• Dataset section:
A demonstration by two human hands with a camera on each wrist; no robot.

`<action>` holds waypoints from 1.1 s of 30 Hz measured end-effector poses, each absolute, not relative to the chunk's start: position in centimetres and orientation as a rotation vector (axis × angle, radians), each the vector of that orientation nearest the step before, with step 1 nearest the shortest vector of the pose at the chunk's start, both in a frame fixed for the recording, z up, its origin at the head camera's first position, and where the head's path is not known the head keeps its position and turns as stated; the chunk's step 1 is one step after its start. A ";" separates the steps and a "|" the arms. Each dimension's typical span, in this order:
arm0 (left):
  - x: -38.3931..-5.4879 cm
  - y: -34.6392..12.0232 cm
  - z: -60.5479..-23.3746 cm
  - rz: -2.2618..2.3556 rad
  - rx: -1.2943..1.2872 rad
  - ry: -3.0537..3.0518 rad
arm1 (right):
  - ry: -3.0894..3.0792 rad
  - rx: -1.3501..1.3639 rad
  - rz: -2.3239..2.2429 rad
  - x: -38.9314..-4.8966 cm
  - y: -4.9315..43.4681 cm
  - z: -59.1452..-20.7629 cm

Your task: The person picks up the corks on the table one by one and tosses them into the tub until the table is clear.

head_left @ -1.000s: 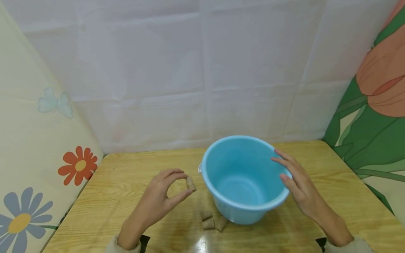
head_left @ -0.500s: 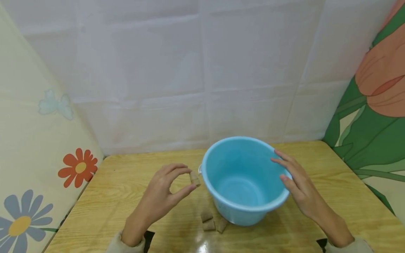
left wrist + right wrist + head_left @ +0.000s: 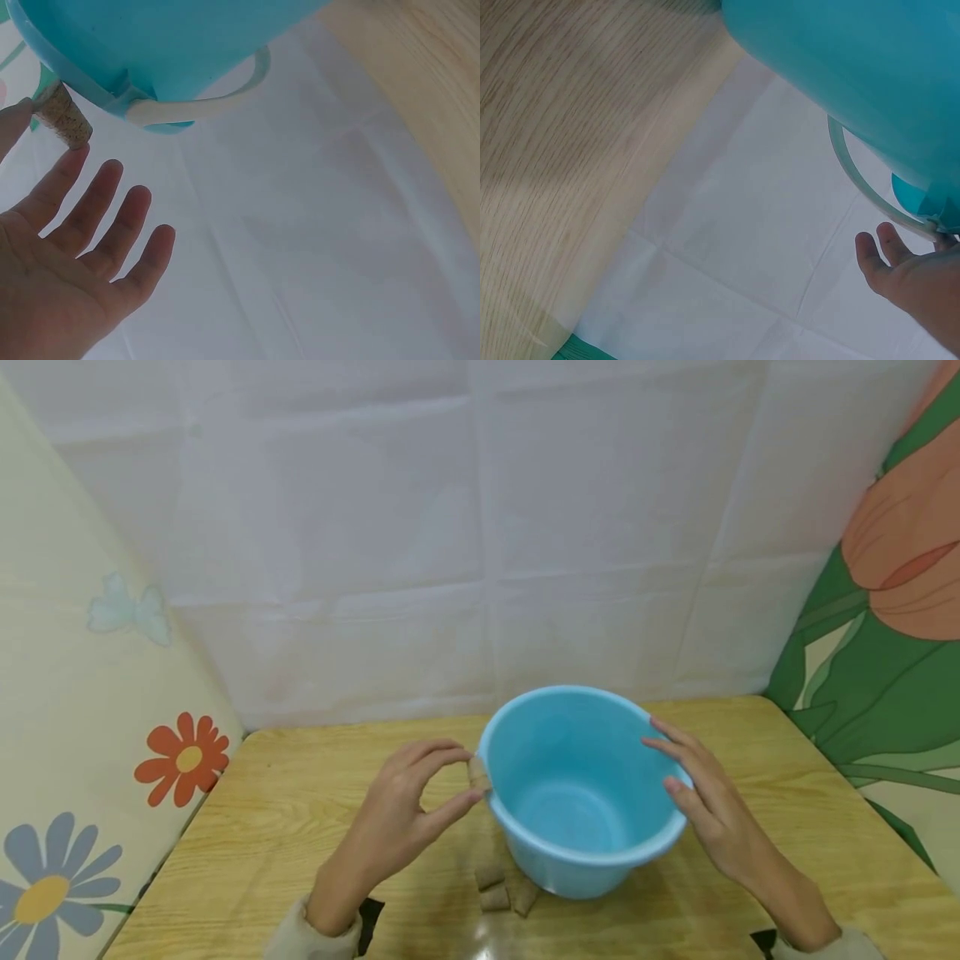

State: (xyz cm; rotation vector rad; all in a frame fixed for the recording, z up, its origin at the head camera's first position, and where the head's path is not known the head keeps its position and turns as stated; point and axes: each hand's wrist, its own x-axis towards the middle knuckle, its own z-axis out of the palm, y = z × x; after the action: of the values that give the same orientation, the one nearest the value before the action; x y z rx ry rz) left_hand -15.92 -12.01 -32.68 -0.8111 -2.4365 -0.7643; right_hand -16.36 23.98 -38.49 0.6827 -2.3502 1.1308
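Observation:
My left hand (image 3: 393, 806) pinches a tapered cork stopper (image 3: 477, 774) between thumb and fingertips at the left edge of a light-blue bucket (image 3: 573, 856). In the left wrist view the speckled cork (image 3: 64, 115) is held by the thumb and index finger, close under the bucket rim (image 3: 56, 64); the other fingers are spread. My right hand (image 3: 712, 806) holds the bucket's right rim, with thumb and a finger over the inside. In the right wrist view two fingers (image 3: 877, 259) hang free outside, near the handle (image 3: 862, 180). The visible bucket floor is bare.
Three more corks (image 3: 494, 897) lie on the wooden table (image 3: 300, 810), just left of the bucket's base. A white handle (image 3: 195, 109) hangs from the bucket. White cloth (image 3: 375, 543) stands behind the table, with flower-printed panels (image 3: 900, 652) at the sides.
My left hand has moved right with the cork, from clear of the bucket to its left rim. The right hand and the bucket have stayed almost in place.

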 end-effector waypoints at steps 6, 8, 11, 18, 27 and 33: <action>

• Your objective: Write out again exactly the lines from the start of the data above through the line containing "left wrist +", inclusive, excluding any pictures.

• Solution below:
A demonstration by two human hands with a camera on each wrist; no robot.

`<action>` holds waypoints from 1.1 s of 30 Hz measured end-effector poses, each absolute, not relative to the chunk's start: position in centimetres and orientation as a rotation vector (axis × angle, radians), each the vector of that orientation nearest the step before, with step 1 nearest the shortest vector of the pose at the chunk's start, both in a frame fixed for the recording, z up, its origin at the head camera's first position, and where the head's path is not known the head keeps its position and turns as stated; the chunk's step 1 is one step after its start. A ";" separates the steps and a "|" the arms. Each dimension's typical span, in this order:
arm0 (left):
  - x: -38.3931..-5.4879 cm
  - y: -34.6392..12.0232 cm
  - z: -60.5479..-23.3746 cm
  - rz: -2.2618..2.3556 rad
  - rx: -1.2943..1.2872 rad
  - ry: -3.0537..3.0518 rad
arm1 (right):
  - ry: -3.0894..3.0792 rad
  - rx: -1.3501..1.3639 rad
  - rz: -2.3239..2.2429 rad
  - x: -38.9314..-4.8966 cm
  - y: -4.9315..43.4681 cm
  - z: -59.1452..-20.7629 cm

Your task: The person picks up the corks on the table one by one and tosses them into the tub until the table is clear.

head_left @ -1.000s: 
head_left @ -0.500s: 
left wrist + right wrist + head_left @ +0.000s: 

This output completes the exercise.